Dan genangan di pelupuk mata Leon lah bukti nyatanya.

"Anak ini udah gede kan..." batin si Sopir. "Baru kali ini lihat yang mau nangis gini..."

.

.

.

Alex lagi-lagi panik memarkir mobil audi hitam itu dalam hitungan detik. Dia hampir lupa untuk hati-hati memperlakukan properti orang sejenak tadi.

Sampai kemudian dia segera meloncat keluar dari kursi kemudi, lalu menyasar pintu masuk kafe biasanya yang Leon bicarakan.

Brakh!

Klinting-ting-ting....

"Sedang mencari siapa, Mas?" tanya si petugas resepsionis. Alex pun langsung menghampirinya.

"Yang pesan meja namanya Leon. Nomor berapa?!" tanyanya hampir dengan nada membentak.

Si resepsionis tahu dia gugup dan segera membuka data daftar tamunya di layar komputer.

"Sebentar saya lihat dulu."

"Kalo bisa cepetan." Kata Alex urgen.

Kuku-kuku jari Alex mengetuk-ngetuk beberapa kali. Keringat menetes di pelipisnya.

Bukannya apa.

Tahun lalu Leon sudah pernah ngambek karena dirinya tidak bisa tepat waktu saat Anniversary juga. Alasannya simpel: skripsi S1-nya ada rekapan mendadak dan dia harus menyelesaikannya secepat mungkin. Alhasil waktu itu tidak ada perayaan apapun.

Leon sempat ingin putus, tapi dengan segala cara mereka lalu berakhir dengan hanya break dua minggu. Saat baikan, Alex pun berjanji akan meluangkan waktu untuk tahun ini sebagai pembayaran hutang.

Yah walaupun dengan perjuangan yang lumayan rumit.

Setelah itu, Alex segera menandai hari-hari penting mereka di kalender meja. Memasang alarm pengingat di ponsel dan apapun yang sekiranya membuat ia ingat.

Tapi kenapa terjadi lagi, sih! Ini benar-benar bullshit!

"Barusan orang yang bernama Leon sudah keluar, Mas," kata si resepsionis. "Sekitar sepuluh menit lalu."

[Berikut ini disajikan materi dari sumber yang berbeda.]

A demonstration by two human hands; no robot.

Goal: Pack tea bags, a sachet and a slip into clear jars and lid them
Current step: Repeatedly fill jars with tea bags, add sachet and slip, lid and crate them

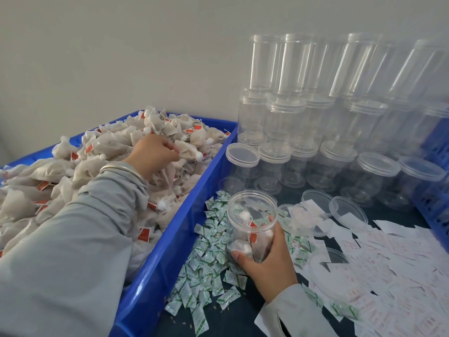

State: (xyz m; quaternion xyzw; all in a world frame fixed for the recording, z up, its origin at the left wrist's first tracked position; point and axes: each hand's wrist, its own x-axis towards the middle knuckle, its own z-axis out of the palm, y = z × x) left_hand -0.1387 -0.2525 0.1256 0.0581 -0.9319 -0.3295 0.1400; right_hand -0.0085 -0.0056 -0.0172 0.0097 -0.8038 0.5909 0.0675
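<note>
My right hand [264, 254] grips an open clear jar [251, 222] that stands tilted over the sachets, with a few tea bags inside. My left hand [153, 154] reaches into the blue crate [170, 242] and pinches a tea bag [188, 152] on top of the heap of tea bags [80, 166]. Green-and-white sachets [209, 259] lie scattered between the crate and the jar. White paper slips [388, 263] cover the table at the right. Loose clear lids [347, 212] lie behind the jar.
Stacks of lidded empty jars [315, 117] fill the back right against the wall. Another blue crate [437, 190] stands at the far right edge. One large lid [328, 271] lies on the slips near my right wrist.
</note>
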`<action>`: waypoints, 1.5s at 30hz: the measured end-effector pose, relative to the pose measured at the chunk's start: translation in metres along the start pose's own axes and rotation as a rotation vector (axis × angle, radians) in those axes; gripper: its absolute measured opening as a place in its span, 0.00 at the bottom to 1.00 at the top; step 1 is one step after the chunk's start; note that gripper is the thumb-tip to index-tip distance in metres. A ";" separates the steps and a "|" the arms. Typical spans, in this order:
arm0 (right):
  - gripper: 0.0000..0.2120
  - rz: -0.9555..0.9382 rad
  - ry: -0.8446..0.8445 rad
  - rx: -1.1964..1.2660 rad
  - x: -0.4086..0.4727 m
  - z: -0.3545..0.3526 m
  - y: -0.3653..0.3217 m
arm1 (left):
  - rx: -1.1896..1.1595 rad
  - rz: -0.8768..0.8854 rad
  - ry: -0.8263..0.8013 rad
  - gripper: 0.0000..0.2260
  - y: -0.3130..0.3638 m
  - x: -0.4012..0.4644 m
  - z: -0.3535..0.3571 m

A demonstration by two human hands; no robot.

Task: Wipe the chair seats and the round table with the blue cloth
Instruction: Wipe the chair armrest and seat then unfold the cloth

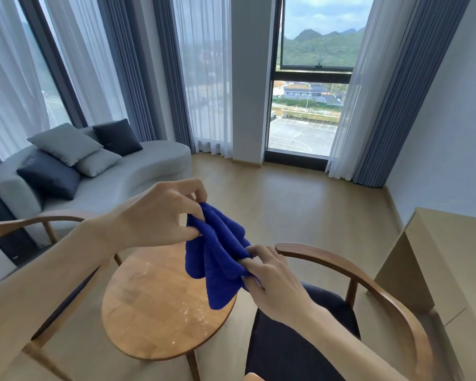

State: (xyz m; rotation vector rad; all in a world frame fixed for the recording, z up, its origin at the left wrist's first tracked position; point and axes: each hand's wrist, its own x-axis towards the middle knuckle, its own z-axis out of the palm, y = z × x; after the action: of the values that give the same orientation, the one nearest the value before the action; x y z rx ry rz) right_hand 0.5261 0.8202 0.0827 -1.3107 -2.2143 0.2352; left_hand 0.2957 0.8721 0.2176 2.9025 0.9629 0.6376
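Note:
Both hands hold a crumpled blue cloth (217, 257) in the air above the round wooden table (154, 306). My left hand (160, 213) pinches its upper edge with fingers and thumb. My right hand (275, 281) grips its lower right side. Small wet droplets glisten on the tabletop. To the right stands a wooden chair with a curved armrest (368, 284) and a dark seat (294, 350), partly hidden by my right forearm. On the left, a second chair's curved backrest (25, 224) shows; my left arm covers most of its dark seat (66, 301).
A grey curved sofa (138, 171) with several cushions stands at the back left. A light wooden desk (437, 251) lines the right wall. Tall windows with sheer and blue curtains fill the back. Open wooden floor (300, 202) lies beyond the table.

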 end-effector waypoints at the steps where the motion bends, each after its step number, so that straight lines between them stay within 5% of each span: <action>1: 0.12 -0.008 -0.028 0.037 -0.001 -0.003 0.005 | -0.007 -0.011 -0.004 0.06 -0.001 -0.003 -0.001; 9: 0.11 0.065 -0.251 0.494 0.008 -0.028 0.025 | -0.088 -0.015 -0.080 0.04 0.012 -0.008 0.002; 15: 0.12 -0.020 -0.496 0.519 0.023 -0.026 0.015 | -0.138 0.100 -0.126 0.06 0.023 -0.010 0.001; 18: 0.06 -0.009 -0.448 0.429 0.022 -0.021 0.009 | -0.116 0.106 -0.127 0.08 0.022 -0.014 0.000; 25: 0.11 -0.115 -0.282 0.010 0.014 -0.054 0.010 | -0.021 -0.095 -0.185 0.11 -0.017 -0.035 0.007; 35: 0.09 -0.061 -0.273 0.055 0.037 -0.096 0.015 | -0.072 -0.113 -0.028 0.17 -0.014 -0.023 0.013; 45: 0.22 0.081 -0.249 0.156 0.051 -0.103 0.007 | -0.185 -0.303 0.020 0.16 -0.018 -0.017 0.024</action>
State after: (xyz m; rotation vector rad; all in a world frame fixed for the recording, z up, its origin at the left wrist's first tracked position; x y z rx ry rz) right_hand 0.5679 0.8541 0.1844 -1.3471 -2.2926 0.6190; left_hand 0.2823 0.8790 0.1868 2.5252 1.2392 0.6927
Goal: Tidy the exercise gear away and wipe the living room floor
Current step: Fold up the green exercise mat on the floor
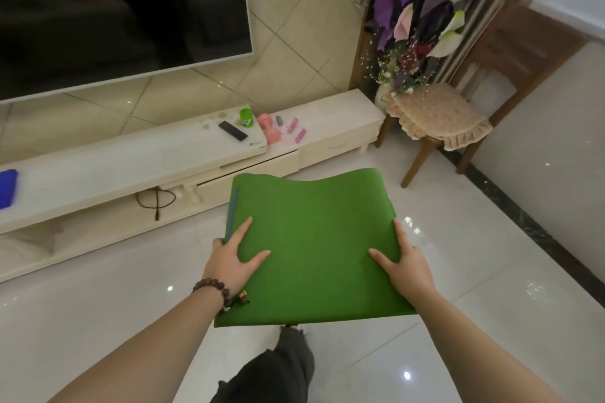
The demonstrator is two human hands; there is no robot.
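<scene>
Both hands, left (pixel 233 260) and right (pixel 404 267), clamp the mat (pixel 314 239) by its side edges at frame centre, its length running away toward the counter (pixel 131 170).

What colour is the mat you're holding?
Green mat, plain, with a grey underside at its left edge; head view.

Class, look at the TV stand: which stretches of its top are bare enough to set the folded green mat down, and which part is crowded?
Bare: the stand top between the blue cloth and the remote, and its right end beside the stool. Crowded: the middle, with remote, green cup, pink dumbbell and pink skipping rope.
</scene>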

"Shit." Umpat Alex refleks. "Tapi makasih." Katanya sebelum keluar begitu saja. Menimbulkan kegaduhan lonceng kafe seperti sebelumnya.

Dia masuk ke dalam mobil dan menampar setirnya kesal.

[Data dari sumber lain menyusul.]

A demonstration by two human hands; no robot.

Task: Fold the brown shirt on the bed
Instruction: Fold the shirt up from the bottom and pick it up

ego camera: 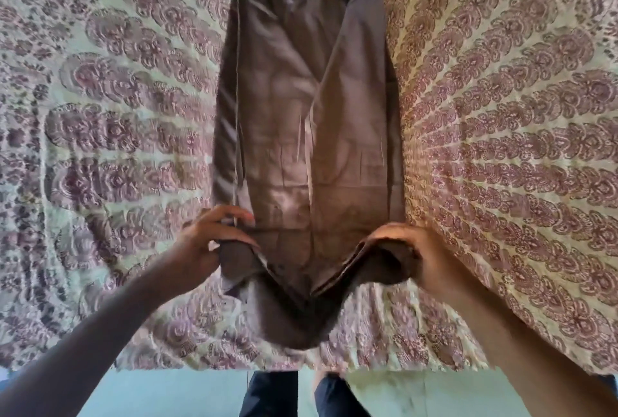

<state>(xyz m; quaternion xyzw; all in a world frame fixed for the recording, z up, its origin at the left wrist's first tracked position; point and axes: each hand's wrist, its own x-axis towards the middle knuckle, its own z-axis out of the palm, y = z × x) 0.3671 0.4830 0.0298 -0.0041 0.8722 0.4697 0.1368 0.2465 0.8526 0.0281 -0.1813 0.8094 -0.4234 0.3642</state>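
Brown shirt [307, 122], long narrow strip on bed [501, 115]. Left hand [204, 242], right hand [418, 249]: fingers pinching near-hem corners, lifted. Next, likely: carry hem far toward collar.

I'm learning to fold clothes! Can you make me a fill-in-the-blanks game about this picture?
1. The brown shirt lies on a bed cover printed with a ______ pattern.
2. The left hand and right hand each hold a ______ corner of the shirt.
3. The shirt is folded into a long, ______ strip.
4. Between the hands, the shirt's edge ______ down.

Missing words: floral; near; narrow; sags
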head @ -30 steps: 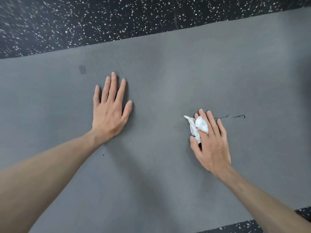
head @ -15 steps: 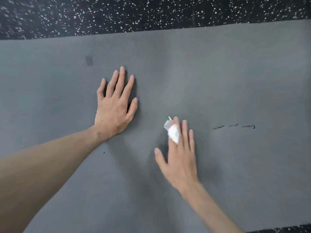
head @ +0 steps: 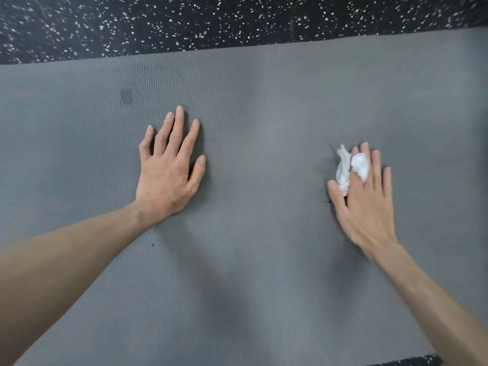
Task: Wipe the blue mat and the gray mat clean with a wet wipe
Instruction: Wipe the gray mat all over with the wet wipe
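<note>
The gray mat [head: 264, 114] fills most of the head view. My left hand [head: 169, 175] rests flat on it left of centre, fingers straight and spread. Over on the right, my right hand [head: 364, 204] presses a crumpled white wet wipe [head: 346, 167] onto the mat with straight fingers; part of the wipe lies over one finger and sticks out on the thumb side. A bit of a black mark [head: 328, 201] shows beside the right thumb. A dark smudge [head: 126, 95] sits beyond my left hand. The blue mat is out of view.
Black speckled floor [head: 237, 19] runs along the mat's far edge, and a strip of it shows at the bottom right [head: 406, 361]. A tiny black speck [head: 152, 244] lies on the mat near my left forearm.
My right hand swept the wipe left toward the left hand, then back right, and now covers the black marks that showed to its right. The left hand stayed planted.
</note>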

"Hapeku.... ya ampun! Kenapa waktu begini juga ketinggalan sih!" dumalnya seorang diri. "Apa aku balik dulu saja ya-tapi jam segini pamerannya masih buka nggak ya? Mungkin dia udah datang ke sana duluan?"

Membingungkan. Terlalu kalut sampai-sampai Alex mengikuti instingnya tanpa berpikir lagi.

"Ck. Kelamaan. Langsung susul ke galeri aja lah. Kali aja masih ada."

Pedal gas langsung diinjak setelahnya. Seperti sudah mahir saja.

Persetan.

Kalau ada kerusakan di mobil ini pasti masih bisa ia usahakan. Beda lagi kalau masalah Panda-nya yang satu ini.

"Bocah itu pasti marah lagi, ya ampun..." batinnya gelisah.